#### PROBLEM
The complete listing that follows is to be set down again, exactly as it appears.

** Opening INPUT DATA block **

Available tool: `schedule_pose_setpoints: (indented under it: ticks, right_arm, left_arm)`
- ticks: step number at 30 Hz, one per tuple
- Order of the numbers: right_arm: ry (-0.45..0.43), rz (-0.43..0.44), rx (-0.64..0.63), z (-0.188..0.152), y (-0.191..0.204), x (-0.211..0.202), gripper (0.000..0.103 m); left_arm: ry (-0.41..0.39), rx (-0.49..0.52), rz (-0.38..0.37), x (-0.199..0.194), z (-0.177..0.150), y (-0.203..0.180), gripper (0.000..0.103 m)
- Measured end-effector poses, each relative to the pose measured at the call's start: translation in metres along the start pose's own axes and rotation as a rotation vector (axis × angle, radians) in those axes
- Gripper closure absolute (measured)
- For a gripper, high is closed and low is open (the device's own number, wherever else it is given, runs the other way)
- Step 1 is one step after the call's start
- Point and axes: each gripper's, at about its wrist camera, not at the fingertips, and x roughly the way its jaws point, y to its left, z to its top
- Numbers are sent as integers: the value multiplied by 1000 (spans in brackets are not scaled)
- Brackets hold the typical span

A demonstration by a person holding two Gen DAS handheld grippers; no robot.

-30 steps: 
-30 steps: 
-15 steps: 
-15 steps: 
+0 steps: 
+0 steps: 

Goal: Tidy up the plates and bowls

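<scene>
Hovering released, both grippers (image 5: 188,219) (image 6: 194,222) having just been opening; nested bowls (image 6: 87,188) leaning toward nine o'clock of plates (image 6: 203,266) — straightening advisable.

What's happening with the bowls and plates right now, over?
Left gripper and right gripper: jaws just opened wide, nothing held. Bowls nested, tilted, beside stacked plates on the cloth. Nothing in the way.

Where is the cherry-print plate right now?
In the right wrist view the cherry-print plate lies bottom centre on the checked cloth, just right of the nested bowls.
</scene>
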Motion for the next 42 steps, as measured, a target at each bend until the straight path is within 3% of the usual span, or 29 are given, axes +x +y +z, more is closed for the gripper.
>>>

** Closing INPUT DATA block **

#### RESULT FOR THIS EXERCISE
Available tool: `schedule_pose_setpoints: (indented under it: ticks, right_arm, left_arm)`
- ticks: step number at 30 Hz, one per tuple
- Order of the numbers: right_arm: ry (-0.45..0.43), rz (-0.43..0.44), rx (-0.64..0.63), z (-0.188..0.152), y (-0.191..0.204), x (-0.211..0.202), gripper (0.000..0.103 m); left_arm: ry (-0.41..0.39), rx (-0.49..0.52), rz (-0.38..0.37), x (-0.199..0.194), z (-0.177..0.150), y (-0.203..0.180), gripper (0.000..0.103 m)
- Measured end-effector poses, each relative to the pose measured at the call's start: translation in metres along the start pose's own axes and rotation as a rotation vector (axis × angle, radians) in those axes
- Gripper closure absolute (measured)
- For a gripper, high is closed and low is open (the device's own number, wherever else it is given, runs the other way)
- Step 1 is one step after the call's start
- Point and axes: each gripper's, at about its wrist camera, not at the fingertips, and x roughly the way its jaws point, y to its left, z to its top
- Numbers are sent as integers: the value multiplied by 1000 (spans in brackets are not scaled)
- Brackets hold the typical span

A demonstration by a person holding two Gen DAS handheld grippers; no robot.

-30 steps: 
-30 steps: 
-15 steps: 
-15 steps: 
+0 steps: 
+0 steps: 

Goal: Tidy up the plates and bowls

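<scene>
Hovering released, both grippers (image 5: 188,219) (image 6: 194,222) having just been opening; nested bowls (image 6: 87,188) leaning toward nine o'clock of plates (image 6: 203,266) — straightening advisable.

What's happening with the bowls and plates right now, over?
Left gripper and right gripper: jaws just opened wide, nothing held. Bowls nested, tilted, beside stacked plates on the cloth. Nothing in the way.

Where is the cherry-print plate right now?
In the right wrist view the cherry-print plate lies bottom centre on the checked cloth, just right of the nested bowls.
</scene>
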Motion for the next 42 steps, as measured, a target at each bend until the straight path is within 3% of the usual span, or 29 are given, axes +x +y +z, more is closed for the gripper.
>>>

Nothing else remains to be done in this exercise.